(GIVEN INFORMATION begins)
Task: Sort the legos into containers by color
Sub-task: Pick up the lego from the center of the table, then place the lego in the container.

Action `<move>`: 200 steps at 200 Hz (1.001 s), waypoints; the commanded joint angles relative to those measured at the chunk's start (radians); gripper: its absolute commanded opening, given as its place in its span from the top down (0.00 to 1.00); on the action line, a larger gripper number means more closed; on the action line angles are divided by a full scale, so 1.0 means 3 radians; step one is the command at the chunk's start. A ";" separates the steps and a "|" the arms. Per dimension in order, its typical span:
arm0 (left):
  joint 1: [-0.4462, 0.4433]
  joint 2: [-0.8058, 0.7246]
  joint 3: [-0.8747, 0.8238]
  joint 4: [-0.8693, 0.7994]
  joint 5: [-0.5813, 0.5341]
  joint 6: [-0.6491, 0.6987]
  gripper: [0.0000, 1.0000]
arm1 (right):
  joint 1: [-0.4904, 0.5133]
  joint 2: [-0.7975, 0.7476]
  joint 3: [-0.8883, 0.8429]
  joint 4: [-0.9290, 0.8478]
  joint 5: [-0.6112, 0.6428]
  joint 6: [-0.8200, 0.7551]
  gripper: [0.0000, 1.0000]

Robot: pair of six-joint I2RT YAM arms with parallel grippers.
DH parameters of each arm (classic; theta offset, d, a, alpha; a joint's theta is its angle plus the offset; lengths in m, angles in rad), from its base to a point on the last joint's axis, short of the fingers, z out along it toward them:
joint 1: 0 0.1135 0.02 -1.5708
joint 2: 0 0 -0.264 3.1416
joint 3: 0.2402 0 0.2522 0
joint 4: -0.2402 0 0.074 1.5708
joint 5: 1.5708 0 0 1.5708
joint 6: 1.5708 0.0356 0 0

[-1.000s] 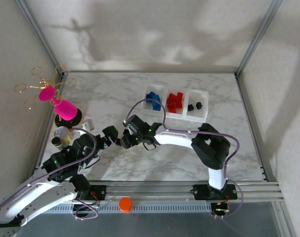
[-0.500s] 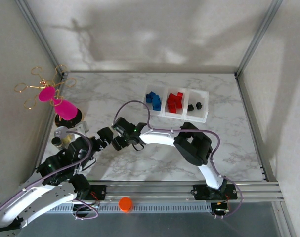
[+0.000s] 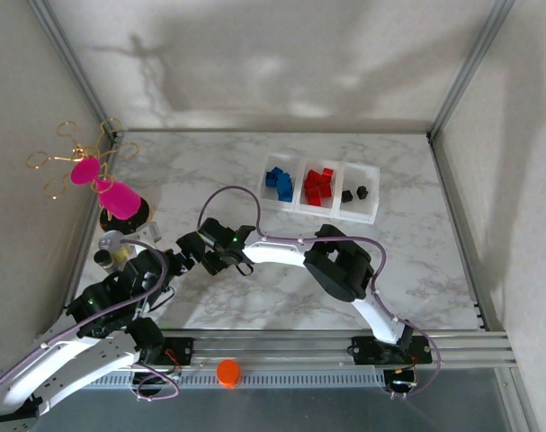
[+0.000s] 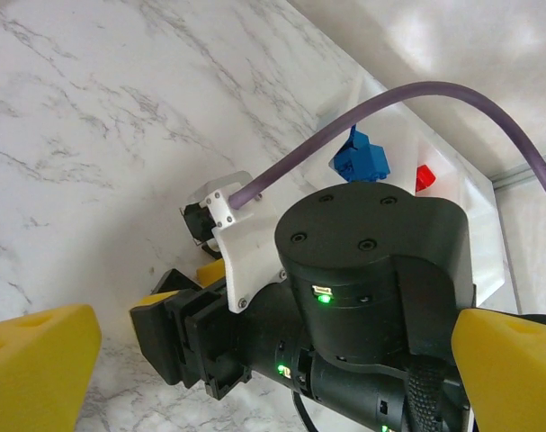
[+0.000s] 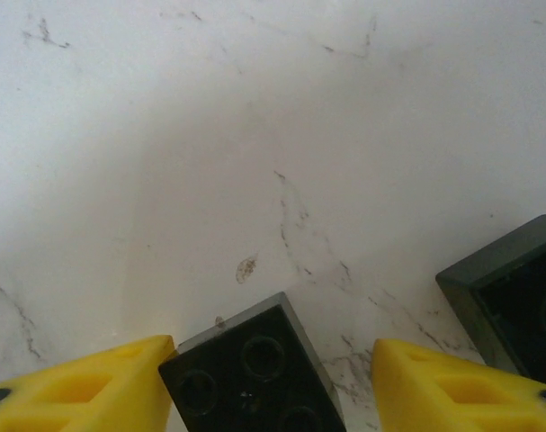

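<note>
Yellow-padded right gripper [image 5: 273, 353], its arm stretched leftward low over the marble [image 5: 255, 135], stands with jaws spread about a black brick [image 5: 255, 378], one pad [image 5: 93, 387] touching it; the left gripper [image 4: 277, 328] gapes wide just beside. The bins [image 3: 374, 200], far right, hold blue bricks [image 3: 279, 182], red bricks [image 3: 318, 187] and black bricks [image 3: 354, 193], left to right.

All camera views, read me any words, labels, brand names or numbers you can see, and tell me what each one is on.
No text can be read in any view.
Black brick at the right pincer: stud tops too blurred to read.
Right arm housing: green lights, no lettering.
Containers: no label can be made out.
</note>
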 commanded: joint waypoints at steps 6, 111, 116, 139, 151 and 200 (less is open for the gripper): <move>0.0027 -0.0046 -0.0009 -0.0105 -0.0117 -0.0087 0.01 | 0.0049 0.0088 0.0086 -0.0136 0.0065 -0.0022 0.48; 0.0029 -0.0047 0.0052 -0.0044 -0.0110 -0.0031 0.00 | -0.0044 -0.0648 -0.0506 0.0131 -0.0189 0.0160 0.70; 0.0026 -0.0037 0.0052 -0.0024 -0.0105 -0.0022 0.00 | -0.0069 -0.0720 -0.0572 0.0152 -0.0198 0.0187 0.71; 0.0026 0.0036 0.0042 0.0111 -0.0041 0.0031 0.00 | -0.0205 -0.1096 -0.0920 0.0267 -0.0218 0.0314 0.73; 0.0026 0.0111 0.0057 0.0181 0.0002 0.0075 0.00 | -0.0302 -0.1307 -0.1111 0.0316 -0.0230 0.0363 0.74; 0.0026 0.0520 0.0103 0.0585 0.0186 0.0266 0.00 | -0.0973 -0.2093 -0.1712 0.0321 -0.0154 0.0505 0.75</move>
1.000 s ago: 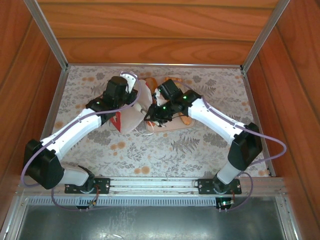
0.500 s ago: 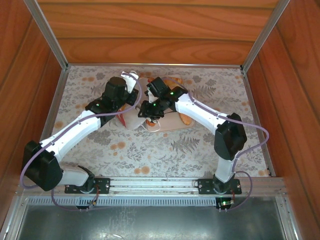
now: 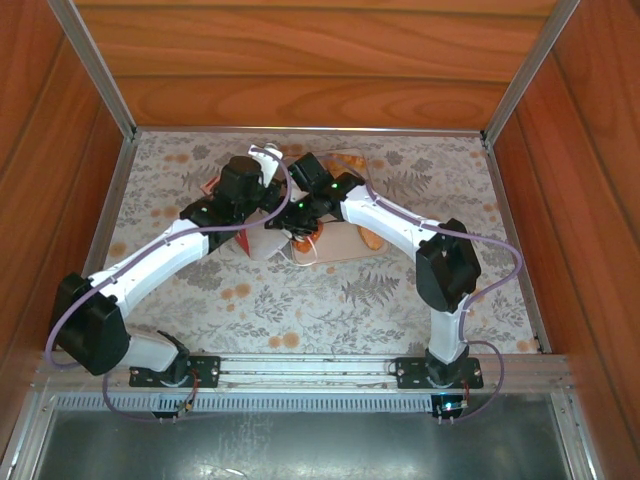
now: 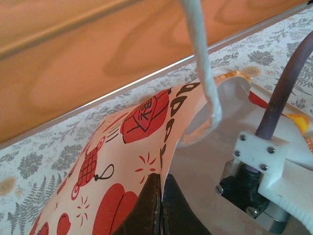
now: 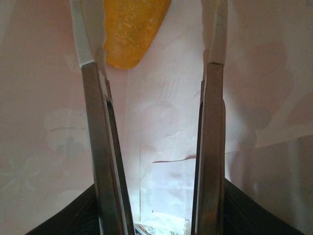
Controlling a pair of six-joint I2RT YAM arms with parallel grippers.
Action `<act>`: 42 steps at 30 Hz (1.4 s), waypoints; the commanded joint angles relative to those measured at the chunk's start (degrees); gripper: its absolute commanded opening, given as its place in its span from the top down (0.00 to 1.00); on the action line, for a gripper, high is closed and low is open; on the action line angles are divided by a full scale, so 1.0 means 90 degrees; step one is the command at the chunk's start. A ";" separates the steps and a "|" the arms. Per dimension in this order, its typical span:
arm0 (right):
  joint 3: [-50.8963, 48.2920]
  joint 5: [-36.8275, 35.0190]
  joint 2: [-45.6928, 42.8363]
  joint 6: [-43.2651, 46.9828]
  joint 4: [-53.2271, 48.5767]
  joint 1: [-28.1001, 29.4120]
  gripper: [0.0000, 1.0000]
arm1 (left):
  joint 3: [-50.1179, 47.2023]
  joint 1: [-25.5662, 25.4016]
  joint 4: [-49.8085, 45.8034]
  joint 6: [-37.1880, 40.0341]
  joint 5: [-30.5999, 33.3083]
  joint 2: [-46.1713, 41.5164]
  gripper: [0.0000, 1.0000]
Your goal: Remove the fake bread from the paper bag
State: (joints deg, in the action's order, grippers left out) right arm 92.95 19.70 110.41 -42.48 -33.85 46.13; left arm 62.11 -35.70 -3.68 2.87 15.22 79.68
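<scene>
The fake bread (image 5: 131, 29) looks like a light, stiff toy with a slightly grainy golden crust. It should not crush, though a rounded end could slip out of a pinch, so taking it across its narrow middle seems safest. One piece lies inside the paper bag (image 4: 127, 147), toward its far end. The right gripper (image 5: 151, 49) stands parted within the bag with nothing between its fingers. The bread sits just past the finger on the left of the wrist view, apparently untouched, though the tips run out of frame. The left gripper (image 4: 159, 208) is clenched on the bag's thin, floppy rim, holding the mouth up.
</scene>
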 commanded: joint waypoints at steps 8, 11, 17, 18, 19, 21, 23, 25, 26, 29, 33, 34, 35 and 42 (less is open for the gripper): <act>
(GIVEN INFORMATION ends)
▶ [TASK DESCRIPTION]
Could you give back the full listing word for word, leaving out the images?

▶ [REPLY]
Task: Sort the legos into containers by color
Sub-task: Pick up the lego from the center of the table, then place the lego in the container.

Action `<move>`: 200 steps at 200 Hz (1.001 s), waypoints; the commanded joint angles relative to those measured at the chunk's start (radians); gripper: its absolute commanded opening, given as its place in its span from the top down (0.00 to 1.00); on the action line, a larger gripper number means more closed; on the action line angles are divided by a full scale, so 1.0 means 3 radians; step one is the command at the chunk's start. A ";" separates the steps and a "|" the arms. Per dimension in order, its typical span:
arm0 (left):
  joint 1: [-0.4462, 0.4433]
  joint 2: [-0.8058, 0.7246]
  joint 3: [-0.8747, 0.8238]
  joint 4: [-0.8693, 0.7994]
  joint 5: [-0.5813, 0.5341]
  joint 6: [-0.6491, 0.6987]
  gripper: [0.0000, 1.0000]
arm1 (right):
  joint 1: [-0.4904, 0.5133]
  joint 2: [-0.7975, 0.7476]
  joint 3: [-0.8883, 0.8429]
  joint 4: [-0.9290, 0.8478]
  joint 5: [-0.6112, 0.6428]
  joint 6: [-0.8200, 0.7551]
  gripper: [0.0000, 1.0000]

Robot: pair of six-joint I2RT YAM arms with parallel grippers.
DH parameters of each arm (classic; theta offset, d, a, alpha; a joint's theta is its angle plus the offset; lengths in m, angles in rad), from its base to a point on the last joint's axis, short of the fingers, z out along it toward them:
joint 1: 0 0.1135 0.02 -1.5708
joint 2: 0 0 -0.264 3.1416
joint 3: 0.2402 0 0.2522 0
joint 4: -0.2402 0 0.074 1.5708
joint 5: 1.5708 0 0 1.5708
joint 6: 1.5708 0.0356 0 0

[-1.000s] 
[-0.500s] 
[+0.000s] 
[+0.000s] 
[+0.000s] 

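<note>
Yellow-padded right gripper [image 5: 273, 353], its arm stretched leftward low over the marble [image 5: 255, 135], stands with jaws spread about a black brick [image 5: 255, 378], one pad [image 5: 93, 387] touching it; the left gripper [image 4: 277, 328] gapes wide just beside. The bins [image 3: 374, 200], far right, hold blue bricks [image 3: 279, 182], red bricks [image 3: 318, 187] and black bricks [image 3: 354, 193], left to right.

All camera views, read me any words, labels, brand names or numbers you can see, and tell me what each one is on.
No text can be read in any view.
Black brick at the right pincer: stud tops too blurred to read.
Right arm housing: green lights, no lettering.
Containers: no label can be made out.
</note>
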 commanded: joint waypoints at steps 6, 111, 116, 139, 151 and 200 (less is open for the gripper): <move>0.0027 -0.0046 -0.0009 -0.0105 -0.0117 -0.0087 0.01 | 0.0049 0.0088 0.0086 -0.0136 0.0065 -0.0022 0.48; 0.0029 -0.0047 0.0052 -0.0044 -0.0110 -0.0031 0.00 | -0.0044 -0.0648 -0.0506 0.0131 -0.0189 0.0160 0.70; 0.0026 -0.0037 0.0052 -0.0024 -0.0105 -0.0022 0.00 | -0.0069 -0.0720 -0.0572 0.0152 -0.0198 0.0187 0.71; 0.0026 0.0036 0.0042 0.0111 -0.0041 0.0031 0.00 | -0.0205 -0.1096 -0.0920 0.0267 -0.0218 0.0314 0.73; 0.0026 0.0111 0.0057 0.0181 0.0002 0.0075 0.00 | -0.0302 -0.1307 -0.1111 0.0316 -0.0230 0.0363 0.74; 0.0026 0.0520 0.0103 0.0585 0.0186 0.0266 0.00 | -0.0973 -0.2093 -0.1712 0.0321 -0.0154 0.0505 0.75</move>
1.000 s ago: 
0.500 s ago: 
now: 
now: 
now: 
Controlling a pair of six-joint I2RT YAM arms with parallel grippers.
Action `<act>`: 42 steps at 30 Hz (1.4 s), waypoints; the commanded joint angles relative to those measured at the chunk's start (degrees); gripper: its absolute commanded opening, given as its place in its span from the top down (0.00 to 1.00); on the action line, for a gripper, high is closed and low is open; on the action line angles are divided by a full scale, so 1.0 means 90 degrees; step one is the command at the chunk's start. A ";" separates the steps and a "|" the arms. Per dimension in this order, its typical span:
arm0 (right):
  joint 3: [-50.8963, 48.2920]
  joint 5: [-36.8275, 35.0190]
  joint 2: [-45.6928, 42.8363]
  joint 6: [-43.2651, 46.9828]
  joint 4: [-53.2271, 48.5767]
  joint 1: [-28.1001, 29.4120]
  gripper: [0.0000, 1.0000]
arm1 (left):
  joint 3: [-50.1179, 47.2023]
  joint 1: [-25.5662, 25.4016]
  joint 4: [-49.8085, 45.8034]
  joint 6: [-37.1880, 40.0341]
  joint 5: [-30.5999, 33.3083]
  joint 2: [-46.1713, 41.5164]
  gripper: [0.0000, 1.0000]
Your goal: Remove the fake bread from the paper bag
State: (joints deg, in the action's order, grippers left out) right arm 92.95 19.70 110.41 -42.48 -33.85 46.13; left arm 62.11 -35.70 -3.68 2.87 15.22 79.68
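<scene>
The fake bread (image 5: 131, 29) looks like a light, stiff toy with a slightly grainy golden crust. It should not crush, though a rounded end could slip out of a pinch, so taking it across its narrow middle seems safest. One piece lies inside the paper bag (image 4: 127, 147), toward its far end. The right gripper (image 5: 151, 49) stands parted within the bag with nothing between its fingers. The bread sits just past the finger on the left of the wrist view, apparently untouched, though the tips run out of frame. The left gripper (image 4: 159, 208) is clenched on the bag's thin, floppy rim, holding the mouth up.
</scene>
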 commanded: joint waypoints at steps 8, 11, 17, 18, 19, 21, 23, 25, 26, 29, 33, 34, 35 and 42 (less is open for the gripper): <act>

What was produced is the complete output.